*Your objective*
Omit any picture, and return the remaining data exactly as written.
>>>
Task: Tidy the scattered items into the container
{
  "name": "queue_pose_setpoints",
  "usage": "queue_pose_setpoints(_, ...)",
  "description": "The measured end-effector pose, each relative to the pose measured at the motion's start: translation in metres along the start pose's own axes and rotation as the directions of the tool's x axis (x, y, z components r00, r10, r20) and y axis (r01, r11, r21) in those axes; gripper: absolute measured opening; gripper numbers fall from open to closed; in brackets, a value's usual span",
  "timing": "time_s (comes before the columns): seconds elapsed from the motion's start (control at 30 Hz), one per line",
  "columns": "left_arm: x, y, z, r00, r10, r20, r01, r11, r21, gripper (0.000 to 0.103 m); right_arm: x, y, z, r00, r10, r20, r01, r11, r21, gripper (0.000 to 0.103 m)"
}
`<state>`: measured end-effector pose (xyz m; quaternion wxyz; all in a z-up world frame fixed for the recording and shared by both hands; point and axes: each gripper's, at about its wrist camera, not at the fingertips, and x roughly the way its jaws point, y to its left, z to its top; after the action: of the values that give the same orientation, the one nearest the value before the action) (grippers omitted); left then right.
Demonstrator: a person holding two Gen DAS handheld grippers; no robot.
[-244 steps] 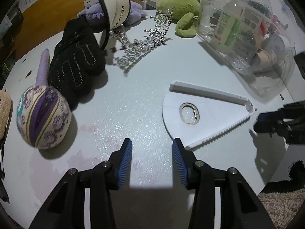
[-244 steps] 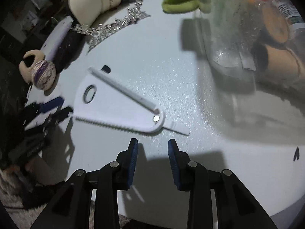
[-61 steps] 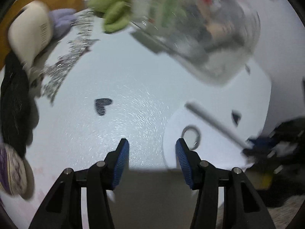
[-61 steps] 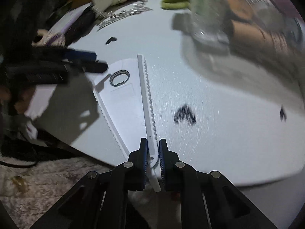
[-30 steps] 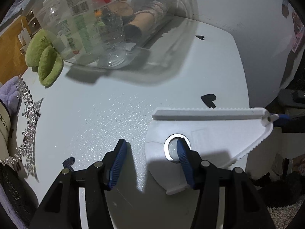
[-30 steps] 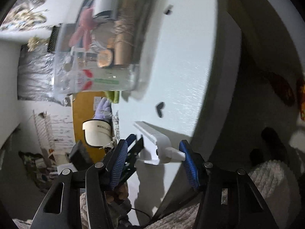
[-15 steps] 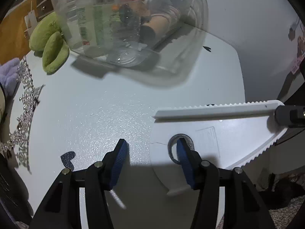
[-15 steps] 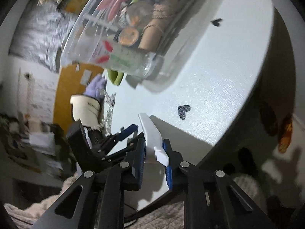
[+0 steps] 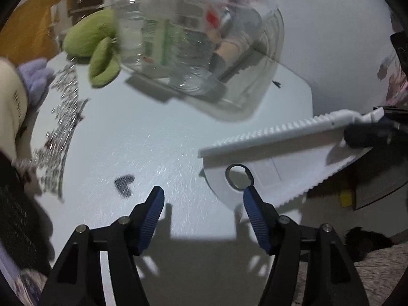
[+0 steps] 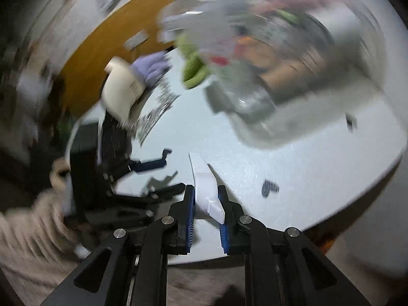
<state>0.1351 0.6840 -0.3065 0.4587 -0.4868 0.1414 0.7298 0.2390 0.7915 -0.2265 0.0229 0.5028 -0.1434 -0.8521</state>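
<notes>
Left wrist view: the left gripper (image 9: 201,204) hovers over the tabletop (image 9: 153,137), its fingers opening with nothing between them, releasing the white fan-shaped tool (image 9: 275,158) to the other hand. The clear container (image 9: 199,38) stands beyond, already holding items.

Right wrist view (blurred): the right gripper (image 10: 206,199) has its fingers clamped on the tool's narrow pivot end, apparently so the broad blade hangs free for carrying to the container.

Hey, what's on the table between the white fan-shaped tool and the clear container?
Nothing: in the left wrist view the table between the white fan-shaped tool and the clear container shows bare, apart from the container's shadow.
</notes>
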Motion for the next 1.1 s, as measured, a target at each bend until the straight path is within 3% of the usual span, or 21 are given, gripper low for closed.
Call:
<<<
*Worked solution*
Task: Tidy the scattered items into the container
{
  "name": "queue_pose_setpoints",
  "usage": "queue_pose_setpoints(_, ...)",
  "description": "The measured end-effector pose, each relative to the pose measured at the motion's start: translation in metres along the start pose's own axes and rotation as the directions of the tool's x axis (x, y, z components r00, r10, r20) and y axis (r01, r11, r21) in those axes; gripper: absolute measured opening; gripper numbers fall from open to closed; in brackets, a value's usual span",
  "timing": "time_s (comes before the columns): seconds elapsed from the motion's start (control at 30 Hz), one per line",
  "columns": "left_arm: x, y, z, r00, r10, r20, r01, r11, r21, gripper (0.000 to 0.103 m); right_arm: x, y, z, r00, r10, r20, r01, r11, r21, gripper (0.000 to 0.103 m)"
}
`<state>`: measured end-effector pose (xyz m; quaternion wxyz; all in a z-up world frame fixed for the recording and shared by both hands; point and axes: each gripper's, at about its wrist camera, not at the fingertips, and x roughly the way its jaws point, y to its left, z to its top; after the action: of the values that give the same orientation, the one nearest the value before the action) (grippers omitted); left then right.
Demonstrator: a person holding two Gen DAS handheld grippers; no robot.
[-244 steps] 
[-244 steps] 
[-61 steps] 
[-61 steps] 
[-30 steps] 
[-30 steps] 
[-15 steps] 
[-15 steps] 
[+0 steps] 
[+0 steps] 
<state>0.1351 0.6840 -0.3065 0.4587 -0.4868 0.1414 0.7298 0.2390 0.7915 -0.2265 0.0229 0.5028 -0.1434 -0.8521</state>
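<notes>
Left wrist view: the left gripper (image 9: 201,204) hovers over the tabletop (image 9: 153,137), its fingers opening with nothing between them, releasing the white fan-shaped tool (image 9: 275,158) to the other hand. The clear container (image 9: 199,38) stands beyond, already holding items.

Right wrist view (blurred): the right gripper (image 10: 206,199) has its fingers clamped on the tool's narrow pivot end, apparently so the broad blade hangs free for carrying to the container.

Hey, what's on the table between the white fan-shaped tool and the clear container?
Nothing: in the left wrist view the table between the white fan-shaped tool and the clear container shows bare, apart from the container's shadow.
</notes>
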Motion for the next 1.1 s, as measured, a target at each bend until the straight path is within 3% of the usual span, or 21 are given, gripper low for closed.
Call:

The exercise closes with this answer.